Write out all of the lines below, exactly and completely.

→ Dataset section:
::::
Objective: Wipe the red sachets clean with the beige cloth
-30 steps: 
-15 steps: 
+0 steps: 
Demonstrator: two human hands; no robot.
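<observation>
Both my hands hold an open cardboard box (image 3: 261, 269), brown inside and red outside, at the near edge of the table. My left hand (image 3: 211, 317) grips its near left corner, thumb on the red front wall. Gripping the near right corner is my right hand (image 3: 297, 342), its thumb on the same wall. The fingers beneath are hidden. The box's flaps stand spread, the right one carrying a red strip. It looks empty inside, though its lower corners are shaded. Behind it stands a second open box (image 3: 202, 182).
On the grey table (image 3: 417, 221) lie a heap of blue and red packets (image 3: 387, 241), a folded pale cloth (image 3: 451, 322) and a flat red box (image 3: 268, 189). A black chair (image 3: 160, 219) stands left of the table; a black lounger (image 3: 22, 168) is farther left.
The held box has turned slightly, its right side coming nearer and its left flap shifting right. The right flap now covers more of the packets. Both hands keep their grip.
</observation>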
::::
→ Solved problem:
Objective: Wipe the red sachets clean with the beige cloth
-30 steps: 
-15 steps: 
+0 steps: 
Demonstrator: two human hands; no robot.
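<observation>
Both my hands hold an open cardboard box (image 3: 261, 269), brown inside and red outside, at the near edge of the table. My left hand (image 3: 211, 317) grips its near left corner, thumb on the red front wall. Gripping the near right corner is my right hand (image 3: 297, 342), its thumb on the same wall. The fingers beneath are hidden. The box's flaps stand spread, the right one carrying a red strip. It looks empty inside, though its lower corners are shaded. Behind it stands a second open box (image 3: 202, 182).
On the grey table (image 3: 417, 221) lie a heap of blue and red packets (image 3: 387, 241), a folded pale cloth (image 3: 451, 322) and a flat red box (image 3: 268, 189). A black chair (image 3: 160, 219) stands left of the table; a black lounger (image 3: 22, 168) is farther left.
The held box has turned slightly, its right side coming nearer and its left flap shifting right. The right flap now covers more of the packets. Both hands keep their grip.
</observation>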

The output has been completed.